Dr. Jeret does rule out her 1994 injury from horseback riding. Nevertheless, he does not rule out idiopathic, that is, unknown and unexplained causes. When unexplained causes are common, a differential diagnosis is lacking unless those unexplained causes are eliminated. Pritchard v. Dow Argo Scis., 705 F.Supp.2d 471, 492 (W.D. Pa. 2010), aff'd, 430 Fed.Appx. 102 (3d Cir. 2011); Perry v. Novartis Pharms. Corp., 564 F.Supp.2d 452, 469-70 (E.D. Pa. 2008). The Yamani article, on which Dr. Jeret relies, states that 53% of PDH cases do not have a known precipitating factor. In the present circumstances, Dr. Jeret's opinion that Zostavax is the known cause of Ms. Kobylinski's PDH is unreliable as he does not exclude idiopathic causes of her PDH. This leaves Dr. Jeret with a conclusion based solely on post hoc ergo propter hoc reasoning.

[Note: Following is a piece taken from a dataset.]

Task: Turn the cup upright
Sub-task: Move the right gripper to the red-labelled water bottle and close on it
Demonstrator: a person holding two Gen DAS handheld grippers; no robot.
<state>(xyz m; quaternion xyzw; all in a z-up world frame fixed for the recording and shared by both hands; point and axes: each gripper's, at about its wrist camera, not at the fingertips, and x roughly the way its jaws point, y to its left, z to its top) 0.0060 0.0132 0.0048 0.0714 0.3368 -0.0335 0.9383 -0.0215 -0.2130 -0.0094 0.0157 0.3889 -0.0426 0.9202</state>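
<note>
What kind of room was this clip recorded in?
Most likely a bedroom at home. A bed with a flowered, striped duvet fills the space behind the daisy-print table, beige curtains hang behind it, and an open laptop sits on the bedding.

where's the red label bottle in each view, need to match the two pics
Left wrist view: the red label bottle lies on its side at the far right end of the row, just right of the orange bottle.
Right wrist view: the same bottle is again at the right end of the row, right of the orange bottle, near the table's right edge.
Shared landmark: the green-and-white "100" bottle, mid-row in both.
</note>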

The insufficient factual support for Ms. Kobylinski's PDH diagnosis, the lack of a reliable differential diagnosis, and the remaining reliance on temporal proximity to establish the causal connection between Zostavax and PDH all render Dr. Jeret's specific causation opinion too unreliable to be admitted into evidence.
VII
Dr. Jeret does not employ reliable methods in reaching his general causation opinion, that is that Zostavax can cause PDH, or his specific causation opinion, that is that Zostavax caused Ms. Kobylinski to develop PDH. Accordingly, the court will grant the motion of Merck to exclude the causation opinions of Joseph Jeret, M.D.